Referring now to FIGS. 8 and 9 of the drawing, there is shown a second alternative embodiment of dispenser according to the present invention, generally designated by the reference numeral 40 which has many parts that are essentially the same as the parts of the dispenser 20 and which have been identified by the same reference number to which the suffix "A" has been added. The dispenser 40 is generally identical to the dispenser 20 except that the dispenser 40 further includes means in the form of lead-in guides 42 located adjacent the end opening 27A for assisting in the loading of a replacement stack 10 of sheets in the cavity 23A when the existing supply of sheets 11 is depleted. The lead-in guides 42 are located adjacent the side 39A of the dispenser 40 that includes the end opening 27A. There is no shield in the embodiment shown in FIGS. 8 and 9.

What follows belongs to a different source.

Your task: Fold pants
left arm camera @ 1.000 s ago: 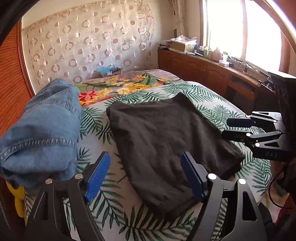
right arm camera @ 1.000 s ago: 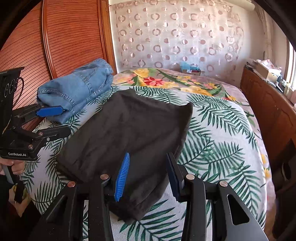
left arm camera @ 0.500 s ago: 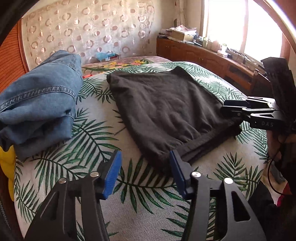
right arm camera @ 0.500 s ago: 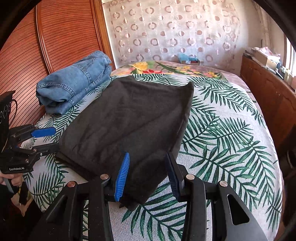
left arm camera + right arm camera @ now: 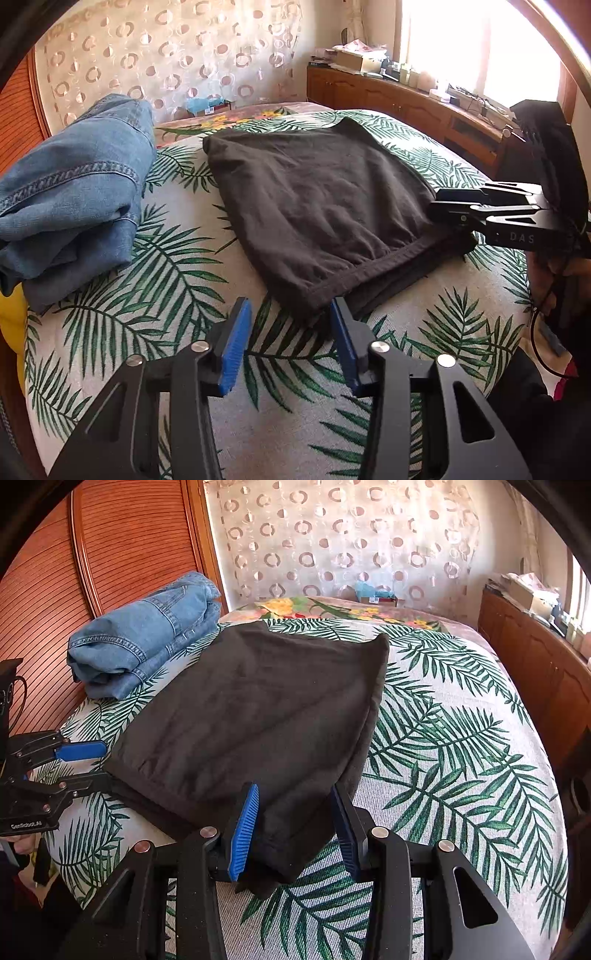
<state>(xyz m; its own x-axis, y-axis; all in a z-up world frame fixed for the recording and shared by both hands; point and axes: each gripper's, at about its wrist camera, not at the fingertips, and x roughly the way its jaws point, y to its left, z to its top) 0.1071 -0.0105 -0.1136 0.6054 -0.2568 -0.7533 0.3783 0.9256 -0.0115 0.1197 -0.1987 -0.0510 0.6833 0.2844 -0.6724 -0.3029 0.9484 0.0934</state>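
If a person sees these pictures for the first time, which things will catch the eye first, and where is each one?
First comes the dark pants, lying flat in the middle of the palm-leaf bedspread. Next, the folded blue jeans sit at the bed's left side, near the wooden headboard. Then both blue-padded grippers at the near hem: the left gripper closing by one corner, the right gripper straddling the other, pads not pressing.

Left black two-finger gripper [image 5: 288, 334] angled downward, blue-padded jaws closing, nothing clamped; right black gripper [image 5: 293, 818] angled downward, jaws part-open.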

Referring now to FIGS. 10 through 12 of the drawing, there is shown a third alternative embodiment of dispenser according to the present invention, generally designated by the reference numeral 100. The dispenser 100 is used in dispensing the flexible sheets from the stack (e.g. 10) also according to the present invention as described above. The dispenser 100 is particularly suitable for uses where the user requires the use of both hands for operations other than the dispensing of tape, such as in gift wrapping, wire marking and highlighting.
Like the dispenser 20, the dispenser 100 comprises walls 122 having surfaces defining a cavity 123 which is adapted to receive the stack 10. Those walls 122 include a bottom abutment wall 124 defining a bottom surface 124', end walls 125 defining end surfaces 125' at opposite ends of the bottom surface 124' and having generally parallel outer ends 126, and arcuate wall portions 128 generally opposite the bottom abutment wall 124 extending generally toward each other from the outer ends 126 and having spaced distal ends 129. The arcuate wall portions 128 define arcuate friction surface portions 128' which extend between the outer ends 126 and the distal ends 129.

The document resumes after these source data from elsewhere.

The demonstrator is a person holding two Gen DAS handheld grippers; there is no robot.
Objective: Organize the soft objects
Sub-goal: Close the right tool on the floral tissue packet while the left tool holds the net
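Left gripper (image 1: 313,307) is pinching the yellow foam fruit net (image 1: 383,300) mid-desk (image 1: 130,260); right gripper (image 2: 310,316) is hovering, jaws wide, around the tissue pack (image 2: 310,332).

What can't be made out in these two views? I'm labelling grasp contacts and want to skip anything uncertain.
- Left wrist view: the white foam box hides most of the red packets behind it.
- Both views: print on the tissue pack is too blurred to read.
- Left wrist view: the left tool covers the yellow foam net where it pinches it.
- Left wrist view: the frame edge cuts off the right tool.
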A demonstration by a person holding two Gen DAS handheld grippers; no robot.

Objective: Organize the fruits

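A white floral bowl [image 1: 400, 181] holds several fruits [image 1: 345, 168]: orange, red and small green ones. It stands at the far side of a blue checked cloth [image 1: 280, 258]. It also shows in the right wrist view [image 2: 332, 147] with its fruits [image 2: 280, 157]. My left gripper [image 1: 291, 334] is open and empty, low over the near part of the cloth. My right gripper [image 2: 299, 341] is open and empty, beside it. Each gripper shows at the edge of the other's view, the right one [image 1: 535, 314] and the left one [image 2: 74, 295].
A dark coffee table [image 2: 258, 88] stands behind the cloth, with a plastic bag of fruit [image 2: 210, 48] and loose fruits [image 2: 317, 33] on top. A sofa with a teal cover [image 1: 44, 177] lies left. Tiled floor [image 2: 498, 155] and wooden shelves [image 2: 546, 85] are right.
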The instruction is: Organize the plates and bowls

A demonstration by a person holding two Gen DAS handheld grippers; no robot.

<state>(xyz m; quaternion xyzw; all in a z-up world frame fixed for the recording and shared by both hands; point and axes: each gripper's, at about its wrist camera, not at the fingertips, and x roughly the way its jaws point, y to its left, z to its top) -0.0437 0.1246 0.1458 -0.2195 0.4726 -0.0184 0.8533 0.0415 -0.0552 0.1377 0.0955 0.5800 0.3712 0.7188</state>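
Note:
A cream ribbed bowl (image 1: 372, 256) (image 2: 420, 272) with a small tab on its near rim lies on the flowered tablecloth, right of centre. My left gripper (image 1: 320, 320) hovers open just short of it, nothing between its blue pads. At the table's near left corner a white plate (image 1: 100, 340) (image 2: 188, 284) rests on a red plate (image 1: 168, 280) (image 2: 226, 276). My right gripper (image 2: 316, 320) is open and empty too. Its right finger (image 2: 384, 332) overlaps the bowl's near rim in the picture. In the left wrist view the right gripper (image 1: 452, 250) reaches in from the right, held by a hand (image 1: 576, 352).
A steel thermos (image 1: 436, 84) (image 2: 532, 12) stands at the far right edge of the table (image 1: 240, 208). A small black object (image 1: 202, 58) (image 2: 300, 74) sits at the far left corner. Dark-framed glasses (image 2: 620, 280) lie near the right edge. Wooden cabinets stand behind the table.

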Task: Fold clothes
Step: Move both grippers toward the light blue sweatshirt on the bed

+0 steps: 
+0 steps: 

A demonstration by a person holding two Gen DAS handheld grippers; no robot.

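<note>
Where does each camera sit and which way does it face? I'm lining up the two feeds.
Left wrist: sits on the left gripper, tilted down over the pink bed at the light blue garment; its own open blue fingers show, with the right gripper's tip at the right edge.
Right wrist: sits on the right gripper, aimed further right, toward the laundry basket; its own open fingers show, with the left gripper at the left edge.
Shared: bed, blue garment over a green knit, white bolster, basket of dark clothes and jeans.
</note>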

The bottom abutment wall 124 extends between lower ends 121 of the end walls 125 which are located opposite and spaced from the outer ends 126. The walls 122 of the dispenser 100 may be included in a lightweight, unitary structure (e.g. a polymeric molding of polystyrene) with the bottom wall 124 attached to the rest of the dispenser 100 by an integral hinge 130 adapted to mount the bottom wall 124 for pivotal movement with respect to the friction wall portions 128 between an open position (FIG. 12 dashed lines) affording access to the cavity 123 to replace a depleted stack and a closed position (FIG. 12 solid lines) with the stack of sheets 10 enclosed within the cavity 123. Such a configuration is referred to as a "bottom loading" dispenser. It should be noted that the first and second embodiments of dispenser discussed above may also be modified to become "bottom loading" dispensers by having their bottom wall portions pivotally hinged with respect to the rest of the dispenser.
At the side of the bottom wall 124 opposite the hinge 130, the dispenser 100 may include one or more hooks 139 adapted to engage a flange 138 extending laterally from the dispenser 100 to retain the bottom wall 124 in the closed position.

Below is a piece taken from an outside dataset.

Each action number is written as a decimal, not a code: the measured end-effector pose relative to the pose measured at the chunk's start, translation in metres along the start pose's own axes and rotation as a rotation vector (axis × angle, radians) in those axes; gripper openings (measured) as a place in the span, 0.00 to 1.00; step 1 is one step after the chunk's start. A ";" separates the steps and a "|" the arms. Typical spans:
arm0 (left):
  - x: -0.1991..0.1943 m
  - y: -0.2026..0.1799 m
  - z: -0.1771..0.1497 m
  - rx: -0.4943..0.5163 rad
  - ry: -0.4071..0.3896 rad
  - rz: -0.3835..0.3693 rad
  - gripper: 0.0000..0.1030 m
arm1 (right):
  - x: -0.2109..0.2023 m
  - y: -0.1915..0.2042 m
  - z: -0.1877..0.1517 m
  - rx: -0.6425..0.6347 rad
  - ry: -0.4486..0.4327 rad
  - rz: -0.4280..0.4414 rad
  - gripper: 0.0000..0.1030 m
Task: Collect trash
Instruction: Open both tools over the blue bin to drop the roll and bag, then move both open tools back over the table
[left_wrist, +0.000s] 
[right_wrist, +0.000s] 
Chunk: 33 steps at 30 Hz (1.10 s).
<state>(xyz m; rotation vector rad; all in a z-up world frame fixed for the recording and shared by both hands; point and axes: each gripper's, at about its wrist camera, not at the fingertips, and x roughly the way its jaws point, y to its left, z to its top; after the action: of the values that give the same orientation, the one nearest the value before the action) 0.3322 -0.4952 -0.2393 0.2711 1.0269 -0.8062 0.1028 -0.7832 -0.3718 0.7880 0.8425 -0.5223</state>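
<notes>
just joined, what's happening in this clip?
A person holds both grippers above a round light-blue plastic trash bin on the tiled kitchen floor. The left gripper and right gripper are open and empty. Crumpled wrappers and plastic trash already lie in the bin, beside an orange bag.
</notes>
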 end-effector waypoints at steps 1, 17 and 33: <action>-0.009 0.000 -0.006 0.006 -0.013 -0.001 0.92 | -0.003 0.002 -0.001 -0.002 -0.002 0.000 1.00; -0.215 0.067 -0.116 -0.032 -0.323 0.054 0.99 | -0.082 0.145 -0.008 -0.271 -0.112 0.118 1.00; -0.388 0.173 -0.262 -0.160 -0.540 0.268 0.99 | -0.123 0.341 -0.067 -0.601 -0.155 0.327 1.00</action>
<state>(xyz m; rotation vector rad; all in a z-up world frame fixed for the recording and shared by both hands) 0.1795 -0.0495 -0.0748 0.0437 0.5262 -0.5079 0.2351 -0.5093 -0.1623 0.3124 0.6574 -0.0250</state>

An integral wristband 136 may be attached to the dispenser 100 adjacent both end walls 125 to afford convenient mounting of the dispenser 100 to the wrist of a user. Means 131 in the form of cylindrical mounting ribs 133 adapted to be press fit into apertures 135 may be provided to afford adjustment of the wristband 136 to accommodate wrists of various sizes. The means 131 may comprise any suitable attachment structure such as, but not limited to, hook and loops, a clamp or a spring wristband.
Opposed outlet surfaces 132 are provided at the distal ends 129 and define an opening 134 through the walls 122. The arcuate friction surface portions 128' and the bottom surface 124' may be shaped to cause the stack 10 to be arched to thereby generally conform the upper surface of the stack 10 to the arcuate friction surface portion 128' of the arcuate wall portions 128. As illustrated in FIG. 11, the friction surface portions 128 and the bottom wall 124 are cylindrically concave about an axis A10 parallel to the upper ends 126 and defining radii R10 (preferably 1.25 inches, 3.17 centimeters inner diameter with an arc length of 3.5 inches, 8.9 centimeters) and R20 (preferably 1.47 inches, 3.7 centimeters inner diameter with an arc length of 3.66 inches, 9.3 centimeters).
Alternatively the friction surface portions 128 and the bottom abutment wall 124 could be flat planar elements formed by straight portions or a combination of straight or arcuate portions provided the overall effect is to position the uppermost sheets in the stack 10 proximate the friction surface wall portions 128 and provides the function described below during dispensing of sheets 11 from the dispenser 100.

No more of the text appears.